Durch die Kriegstagebücher, und mehr noch durch "Collateral Murder" wurde offenbar -- trotz aller Kassandrarufe -- niemand in Gefahr gebracht. So viel zum Thema "Verantwortungslosigkeit" seitens WikiLeaks. Es gab keine Opfer. Es wurde aber der Blick der Öffentlichkeit darauf gerichtet, was da unten wirklich abgeht -- und das ist finster und ein Armutszeugnis für uns alle. Wie auch immer: die Presse hat nichts dergleichen berichtet. Was in meinen Augen bedeutet, dass man die Presse einfach vergessen kann. Sie verrät einem alles, aber nicht die Wahrheit. Journalistenethos? LOL.

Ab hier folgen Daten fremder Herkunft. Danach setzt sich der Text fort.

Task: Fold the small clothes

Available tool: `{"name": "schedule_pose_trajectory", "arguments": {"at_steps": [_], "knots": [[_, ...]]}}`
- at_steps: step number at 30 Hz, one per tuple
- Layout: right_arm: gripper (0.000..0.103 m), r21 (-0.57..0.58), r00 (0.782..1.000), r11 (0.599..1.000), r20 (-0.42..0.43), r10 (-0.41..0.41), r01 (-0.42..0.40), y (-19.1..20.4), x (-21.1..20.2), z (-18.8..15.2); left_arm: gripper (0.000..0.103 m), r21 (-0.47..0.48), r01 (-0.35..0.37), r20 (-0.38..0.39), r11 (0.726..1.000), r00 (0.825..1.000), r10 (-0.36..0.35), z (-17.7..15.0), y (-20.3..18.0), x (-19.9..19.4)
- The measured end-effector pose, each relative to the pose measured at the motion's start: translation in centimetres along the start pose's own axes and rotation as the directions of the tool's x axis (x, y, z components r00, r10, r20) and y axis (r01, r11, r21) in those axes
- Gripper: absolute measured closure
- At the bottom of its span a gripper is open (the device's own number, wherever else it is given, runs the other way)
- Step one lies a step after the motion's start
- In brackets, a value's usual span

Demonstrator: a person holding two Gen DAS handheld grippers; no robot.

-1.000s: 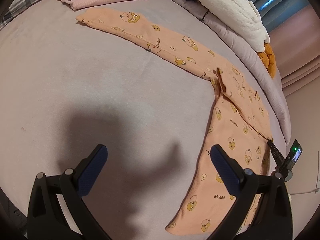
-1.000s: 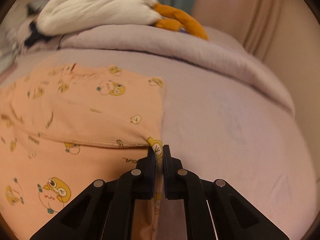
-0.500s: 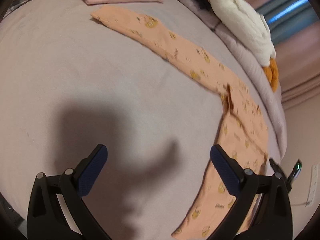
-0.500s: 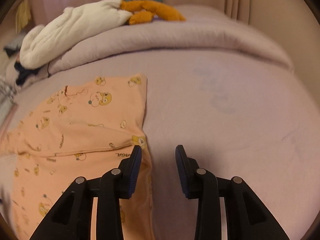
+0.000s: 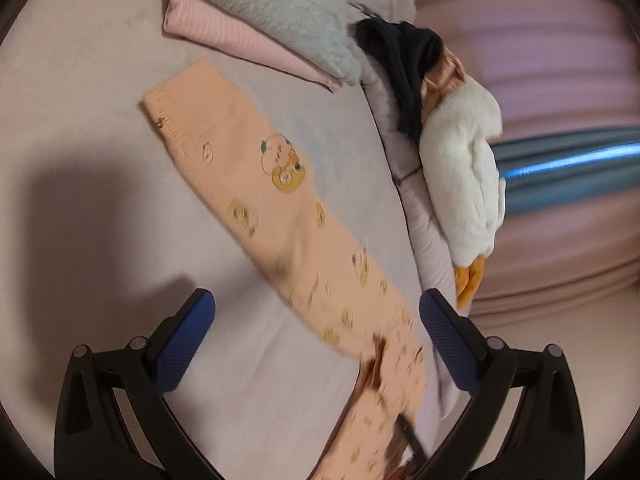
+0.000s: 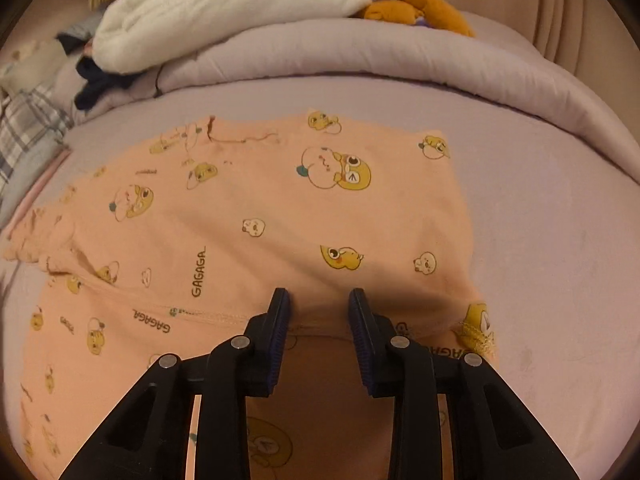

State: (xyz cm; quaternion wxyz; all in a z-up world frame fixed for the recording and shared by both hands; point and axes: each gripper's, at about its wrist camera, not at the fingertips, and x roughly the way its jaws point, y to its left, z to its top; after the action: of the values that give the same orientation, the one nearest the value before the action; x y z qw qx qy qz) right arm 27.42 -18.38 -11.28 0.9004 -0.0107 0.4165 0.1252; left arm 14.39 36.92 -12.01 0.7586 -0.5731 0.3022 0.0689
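Left tongs (image 5: pixel 316 344) wide apart, empty, above the bed (image 5: pixel 100 80); a trouser leg (image 5: pixel 256 184) runs from between their tips away to its cuff, folded clothes (image 5: pixel 256 20) beyond. Right tongs (image 6: pixel 319 312) partly apart, gripping nothing, poised over the peach trousers (image 6: pixel 260 208) lying flat ahead and beneath them; plush toy (image 6: pixel 224 4) farther off.

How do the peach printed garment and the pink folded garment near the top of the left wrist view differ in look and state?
The peach printed garment carries yellow cartoon figures; the pink folded garment is plain. The peach one lies spread out, one long part stretched across the bed; the pink one is folded flat. A grey folded piece rests on the pink one; nothing lies on the peach one. Both lie on the bed.
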Motion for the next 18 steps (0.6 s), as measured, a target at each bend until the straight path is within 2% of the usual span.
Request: {"name": "schedule_pose_trajectory", "arguments": {"at_steps": [5,8,11,14,16,17,18], "knots": [[0.071,-0.108,0.995,0.99,0.026,-0.091,0.093,1.8,-2.0,-0.3,0.002,-0.078,0.015,0.013,0.997,1.0,-0.014,1.8,1.5,2.3],[0.071,-0.147,0.995,0.985,0.056,-0.086,0.093,2.4,-3.6,-0.3,0.002,-0.086,0.046,0.049,0.995,0.998,-0.042,2.9,1.2,2.2],[0.07,-0.135,0.995,0.988,0.079,-0.058,0.068,2.6,-4.8,-0.3,0.002,-0.094,0.029,0.062,0.995,0.998,-0.023,4.1,1.3,3.0],[0.07,-0.159,0.994,0.985,0.102,-0.047,0.063,3.3,-5.9,-0.5,0.009,-0.102,0.003,0.102,0.995,0.995,0.007,5.4,1.5,3.3],[0.07,-0.176,0.994,0.982,0.098,-0.047,0.064,3.7,-6.2,-0.6,0.034,-0.146,-0.019,0.127,0.989,0.991,0.038,6.2,2.1,3.4],[0.07,-0.18,0.994,0.981,0.098,-0.05,0.068,3.8,-6.4,-0.7,0.042,-0.169,-0.025,0.13,0.985,0.99,0.048,6.5,2.6,3.5],[0.07,-0.187,0.994,0.98,0.099,-0.052,0.07,3.8,-6.7,-0.9,0.063,-0.187,-0.036,0.127,0.982,0.99,0.06,6.7,3.0,3.5]]}}
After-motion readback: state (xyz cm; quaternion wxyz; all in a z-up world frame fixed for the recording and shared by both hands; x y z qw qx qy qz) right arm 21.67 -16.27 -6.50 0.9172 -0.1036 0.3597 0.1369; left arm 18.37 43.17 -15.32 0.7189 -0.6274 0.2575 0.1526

Jetzt diese neusten "Enthüllungen". Angeblich schaden sie der internationalen Diplomatie. Aber warum? Nur weil sie die Mitwirkenden als die armseeligen Gestalten enthüllen, die sie nun einmal sind? Beispiel: dass Westerwelle ein planloser, egotistischer Vollhonk ist ist ja nun nichts neues; ich war nur überrascht dass ausgerechnet ein Ami den Durchblick hat das auch zu merken. Und Westerwelle? Nun ja, der ist wie er ist. Sehen kann das jeder. Er hat jetzt zwei Möglichkeiten: entweder er macht so weiter wie bisher und ignoriert Cablegate, oder er versucht sich auf Grund dessen zu verbessern. Letzteres wird ein frommer Wunsch bleiben (es _kann_ ja nicht an ihm liegen), aber alles was diese Depesche getan hat, ist ihn bloßzustellen. Damit muss ein unfähiger Politiker umgehen können. Oder auch nicht. Dumm gelaufen, und allein sein Problem. Das gleiche gilt für Merkel, Seehofer, Berlusconi und Sarkozy, und wie sie alle heißen. Alles nicht gerade Vorbilder. Eher das Gegenteil: mit denen will man nicht mal nach Feierabend ein Bierchen trinken gehen. Schaden wurde durch Cablegate keiner angerichtet. Ausser am Ego von Leuten die eh schon ein aufgeblasenes haben. Ein bisschen Deflation kann hier nicht schaden.